HOW TO COMPLETE THIS TASK
Skipping all images, output the listing word for word.
---------- DATA SHOWN ----------
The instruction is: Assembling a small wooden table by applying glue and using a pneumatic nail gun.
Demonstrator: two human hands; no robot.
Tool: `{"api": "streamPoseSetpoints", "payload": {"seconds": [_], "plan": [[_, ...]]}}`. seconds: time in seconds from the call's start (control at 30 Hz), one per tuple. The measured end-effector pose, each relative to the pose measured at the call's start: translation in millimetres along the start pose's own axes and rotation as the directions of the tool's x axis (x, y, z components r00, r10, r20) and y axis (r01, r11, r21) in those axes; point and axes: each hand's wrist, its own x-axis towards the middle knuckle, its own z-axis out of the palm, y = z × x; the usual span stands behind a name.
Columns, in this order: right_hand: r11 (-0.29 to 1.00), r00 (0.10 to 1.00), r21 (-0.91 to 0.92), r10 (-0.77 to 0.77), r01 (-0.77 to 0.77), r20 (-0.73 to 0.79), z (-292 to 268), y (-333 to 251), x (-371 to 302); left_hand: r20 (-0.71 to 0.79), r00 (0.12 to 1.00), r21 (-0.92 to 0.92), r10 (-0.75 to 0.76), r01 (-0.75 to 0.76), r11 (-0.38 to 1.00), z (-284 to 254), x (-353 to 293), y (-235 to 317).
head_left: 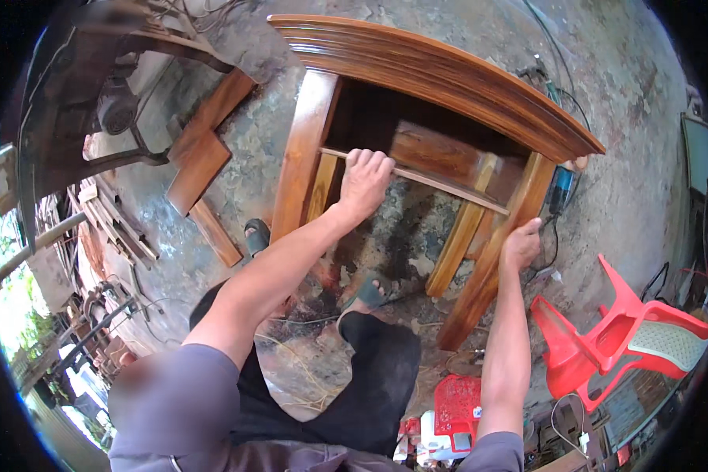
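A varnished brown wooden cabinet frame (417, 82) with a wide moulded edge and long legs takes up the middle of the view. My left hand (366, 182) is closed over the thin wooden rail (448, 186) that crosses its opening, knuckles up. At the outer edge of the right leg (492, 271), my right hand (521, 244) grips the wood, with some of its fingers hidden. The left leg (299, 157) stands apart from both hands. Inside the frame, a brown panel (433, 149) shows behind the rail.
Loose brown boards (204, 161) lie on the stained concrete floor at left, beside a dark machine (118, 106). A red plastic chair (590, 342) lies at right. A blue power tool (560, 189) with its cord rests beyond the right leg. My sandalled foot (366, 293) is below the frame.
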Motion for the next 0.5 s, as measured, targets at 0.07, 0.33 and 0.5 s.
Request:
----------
RESPONSE TO THIS TASK
The instruction is: Assembling a small wooden table by applying glue and using a pneumatic nail gun.
Demonstrator: two human hands; no robot.
Tool: `{"api": "streamPoseSetpoints", "payload": {"seconds": [_], "plan": [[_, ...]]}}`. seconds: time in seconds from the call's start (control at 30 Hz), one per tuple. The measured end-effector pose, each relative to the pose measured at the call's start: translation in millimetres along the start pose's own axes and rotation as the directions of the tool's x axis (x, y, z components r00, r10, r20) and y axis (r01, r11, r21) in those axes; point and axes: each hand's wrist, its own x-axis towards the middle knuckle, its own z-axis out of the palm, y = z × x; the usual span stands behind a name.
Columns, in this order: right_hand: r11 (-0.29 to 1.00), r00 (0.10 to 1.00), r21 (-0.91 to 0.92), r10 (-0.77 to 0.77), r01 (-0.77 to 0.77), r20 (-0.73 to 0.79), z (-292 to 268), y (-333 to 251), x (-371 to 302); left_hand: r20 (-0.71 to 0.79), r00 (0.12 to 1.00), r21 (-0.92 to 0.92), r10 (-0.75 to 0.76), r01 (-0.75 to 0.76), r11 (-0.38 to 1.00), z (-284 to 254), x (-353 to 293), y (-235 to 317).
head_left: 
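A varnished brown wooden cabinet frame (417, 82) with a wide moulded edge and long legs takes up the middle of the view. My left hand (366, 182) is closed over the thin wooden rail (448, 186) that crosses its opening, knuckles up. At the outer edge of the right leg (492, 271), my right hand (521, 244) grips the wood, with some of its fingers hidden. The left leg (299, 157) stands apart from both hands. Inside the frame, a brown panel (433, 149) shows behind the rail.
Loose brown boards (204, 161) lie on the stained concrete floor at left, beside a dark machine (118, 106). A red plastic chair (590, 342) lies at right. A blue power tool (560, 189) with its cord rests beyond the right leg. My sandalled foot (366, 293) is below the frame.
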Motion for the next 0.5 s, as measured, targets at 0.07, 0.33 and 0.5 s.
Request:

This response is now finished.